SPARK: Jailbreaking T2V Models by Synergistically Prompting Auditory and Recontextualized Knowledge

TL;DR

This paper introduces SPARK, a novel prompt-based attack method that exploits cross-modal associations to generate unsafe videos from benign prompts, revealing vulnerabilities in text-to-video models.

Contribution

SPARK leverages a modular prompt design combining scene anchors, auditory triggers, and stylistic modulators to effectively jailbreak T2V models using implicit cues.

Findings

Achieved +23% success rate in attacking 7 T2V models.

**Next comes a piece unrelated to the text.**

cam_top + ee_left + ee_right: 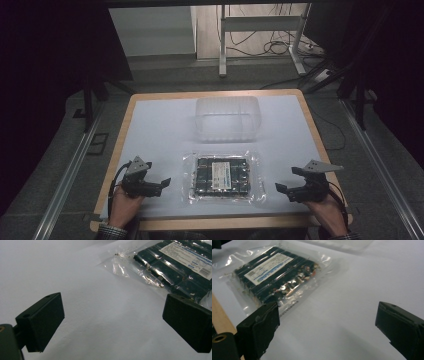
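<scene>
A clear sealed bag of dark bars with a white label (222, 176) lies flat near the table's front centre. It also appears at upper right in the left gripper view (175, 265) and at upper left in the right gripper view (274, 272). My left gripper (165, 182) rests to the bag's left, open, jaws wide apart (112, 322) with nothing between them. My right gripper (281, 191) sits to the bag's right, also open and empty (327, 330). An empty clear plastic container (227, 118) stands behind the bag.
The white table top (160, 130) has a wooden rim (118, 145). Grey floor, a metal desk frame (222, 45) and cables (270, 47) lie beyond the far edge. The surroundings at left and right are dark.
</scene>
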`<action>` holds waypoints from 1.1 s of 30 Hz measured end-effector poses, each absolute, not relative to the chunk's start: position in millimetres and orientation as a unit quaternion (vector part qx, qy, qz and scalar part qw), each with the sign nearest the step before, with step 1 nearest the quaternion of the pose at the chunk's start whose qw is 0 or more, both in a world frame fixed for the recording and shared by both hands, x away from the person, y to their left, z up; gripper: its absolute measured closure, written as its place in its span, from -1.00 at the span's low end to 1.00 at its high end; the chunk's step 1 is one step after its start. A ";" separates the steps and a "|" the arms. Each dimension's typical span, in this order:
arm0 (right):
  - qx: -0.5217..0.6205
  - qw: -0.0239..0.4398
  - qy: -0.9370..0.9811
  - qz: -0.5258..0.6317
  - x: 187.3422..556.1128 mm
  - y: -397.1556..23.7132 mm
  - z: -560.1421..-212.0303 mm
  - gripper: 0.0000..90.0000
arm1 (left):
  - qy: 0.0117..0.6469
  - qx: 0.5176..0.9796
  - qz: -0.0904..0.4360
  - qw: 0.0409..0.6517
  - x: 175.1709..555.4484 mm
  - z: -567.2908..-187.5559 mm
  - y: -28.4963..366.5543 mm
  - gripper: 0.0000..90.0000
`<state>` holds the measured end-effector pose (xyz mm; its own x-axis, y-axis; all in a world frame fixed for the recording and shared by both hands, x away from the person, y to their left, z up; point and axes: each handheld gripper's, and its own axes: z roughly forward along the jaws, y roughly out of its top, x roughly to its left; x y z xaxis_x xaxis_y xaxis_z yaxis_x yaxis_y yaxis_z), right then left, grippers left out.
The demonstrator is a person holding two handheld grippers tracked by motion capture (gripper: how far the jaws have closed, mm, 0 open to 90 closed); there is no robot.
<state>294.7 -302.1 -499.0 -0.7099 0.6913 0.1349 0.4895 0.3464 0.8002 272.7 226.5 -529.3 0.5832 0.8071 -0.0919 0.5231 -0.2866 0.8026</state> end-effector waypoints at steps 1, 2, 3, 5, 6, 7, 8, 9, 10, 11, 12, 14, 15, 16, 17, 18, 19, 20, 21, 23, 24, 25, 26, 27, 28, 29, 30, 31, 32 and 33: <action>0.363 0.104 0.813 0.444 294.7 -298.3 -499.3 -0.87 | 0.423 0.784 0.170 0.421 272.6 -529.1 226.7 -0.92; 0.363 0.104 0.813 0.444 294.7 -298.3 -499.3 -0.87 | 0.423 0.784 0.170 0.421 272.6 -529.1 226.7 -0.92; 0.360 0.095 0.813 0.448 295.3 -295.0 -500.1 -0.86 | 0.423 0.784 0.171 0.421 272.4 -528.9 226.7 -0.92; 0.360 0.093 0.814 0.446 295.4 -293.2 -500.4 -0.86 | 0.423 0.784 0.170 0.421 272.5 -528.9 226.8 -0.92; 0.360 0.092 0.815 0.445 295.6 -291.2 -500.9 -0.86 | 0.423 0.785 0.170 0.420 272.5 -529.1 226.7 -0.92; 0.361 0.085 0.815 0.444 296.0 -287.8 -501.7 -0.87 | 0.423 0.785 0.170 0.420 272.6 -529.2 226.6 -0.92; 0.361 0.085 0.815 0.444 296.0 -287.8 -501.7 -0.87 | 0.424 0.785 0.170 0.420 272.6 -529.3 226.3 -0.92; 0.361 0.082 0.817 0.442 296.3 -286.0 -502.3 -0.89 | 0.423 0.785 0.170 0.420 272.6 -529.4 226.1 -0.92; 0.358 0.080 0.820 0.439 296.5 -284.3 -503.0 -0.92 | 0.423 0.785 0.169 0.419 272.6 -529.4 226.0 -0.92; 0.357 0.077 0.822 0.436 296.4 -281.5 -504.4 -0.93 | 0.422 0.786 0.169 0.419 272.7 -529.5 225.9 -0.92; 0.357 0.077 0.822 0.436 296.4 -281.5 -504.4 -0.93 | 0.422 0.786 0.169 0.418 272.7 -529.7 225.6 -0.92; 0.355 0.073 0.824 0.436 297.4 -279.2 -505.4 -0.93 | 0.422 0.787 0.168 0.417 272.9 -529.9 225.5 -0.92; 0.352 0.071 0.826 0.435 297.7 -278.0 -505.4 -0.93 | 0.422 0.788 0.167 0.417 272.8 -529.9 225.4 -0.92; 0.344 0.073 0.832 0.430 298.3 -275.4 -505.2 -0.92 | 0.422 0.788 0.168 0.416 272.8 -530.0 225.3 -0.92; 0.344 0.073 0.832 0.430 298.3 -275.4 -505.2 -0.92 | 0.422 0.788 0.168 0.417 272.8 -530.0 225.3 -0.92; 0.342 0.066 0.834 0.428 299.4 -272.8 -505.5 -0.90 | 0.422 0.787 0.168 0.417 272.8 -530.2 224.9 -0.92; 0.339 0.061 0.836 0.427 300.5 -272.0 -506.0 -0.88 | 0.422 0.787 0.168 0.417 272.8 -530.2 224.6 -0.92; 0.339 0.061 0.836 0.427 300.5 -272.0 -506.0 -0.88 | 0.422 0.787 0.168 0.417 272.8 -530.2 224.6 -0.91; 0.342 0.052 0.837 0.424 302.7 -269.9 -507.6 -0.84 | 0.422 0.787 0.168 0.417 272.8 -530.2 224.5 -0.91; 0.339 0.047 0.839 0.424 304.2 -268.8 -509.0 -0.81 | 0.422 0.788 0.167 0.416 272.9 -530.5 224.2 -0.91; 0.338 0.043 0.841 0.419 305.3 -267.6 -509.8 -0.79 | 0.422 0.789 0.167 0.415 272.9 -530.6 223.9 -0.91; 0.332 0.038 0.846 0.415 307.7 -264.4 -511.5 -0.75 | 0.422 0.789 0.167 0.414 272.9 -530.6 223.7 -0.91; 0.332 0.038 0.846 0.415 307.7 -264.4 -511.5 -0.75 | 0.422 0.789 0.167 0.414 272.9 -530.6 223.7 -0.91; 0.328 0.030 0.850 0.412 309.9 -260.5 -513.3 -0.73 | 0.421 0.790 0.169 0.413 272.9 -530.6 223.5 -0.91; 0.328 0.030 0.850 0.412 309.9 -260.5 -513.3 -0.73 | 0.421 0.790 0.169 0.413 272.9 -530.6 223.5 -0.91; 0.327 0.027 0.852 0.409 310.9 -258.2 -514.3 -0.71 | 0.421 0.790 0.169 0.413 272.9 -530.6 223.5 -0.91; 0.326 0.024 0.854 0.405 311.7 -255.9 -515.5 -0.70 | 0.421 0.790 0.169 0.412 272.9 -530.6 223.4 -0.91; 0.322 0.019 0.858 0.400 313.5 -251.6 -517.7 -0.67 | 0.420 0.791 0.169 0.412 273.1 -530.7 223.1 -0.91; 0.322 0.019 0.858 0.400 313.5 -251.6 -517.7 -0.67 | 0.420 0.791 0.169 0.412 273.1 -530.7 223.1 -0.91; 0.319 0.013 0.861 0.397 316.0 -247.7 -519.7 -0.66 | 0.420 0.792 0.169 0.410 273.2 -530.8 222.9 -0.91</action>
<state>316.0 -247.7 -519.7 -0.7958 0.5599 0.2308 0.5392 0.4814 0.6911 273.2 222.9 -530.8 0.5901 0.8036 -0.0775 0.5263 -0.3101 0.7917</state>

Demonstrated stealthy prompts can induce unsafe content.

Validated effectiveness across multiple commercial models.

Abstract

Jailbreak attacks can circumvent model safety guardrails and reveal critical blind spots. Prior attacks on text-to-video (T2V) models typically add adversarial perturbations to obviously unsafe prompts, which are often easy to detect and defend. In contrast, we show that benign-looking prompts containing rich, implicit cues can induce T2V models to generate semantically unsafe videos that both violate policy and preserve the original (blocked) intent. To realize this, we propose SPARK, a jailbreak framework that leverages T2V models cross-modal associative patterns via a modular prompt design. Specifically, our prompts combine three components: neutral scene anchors, which provide the surface-level scene description extracted from the blocked intent to maintain plausibility; latent auditory triggers, textual descriptions of innocuous-sounding audio events (e.g., creaking, muffled noises) that exploit learned audio-visual co-occurrence priors to bias the model toward particular unsafe visual concepts; and stylistic modulators, cinematic directives (e.g., camera framing, atmosphere) that amplify and stabilize the latent trigger's effect. We formalize attack generation as a constrained optimization over the above modular prompt space and solve it with a guided search procedure that balances stealth and effectiveness. Extensive experiments over 7 T2V models demonstrate the efficacy of our attack, achieving a +23% improvement in average attack success rate in commercial models.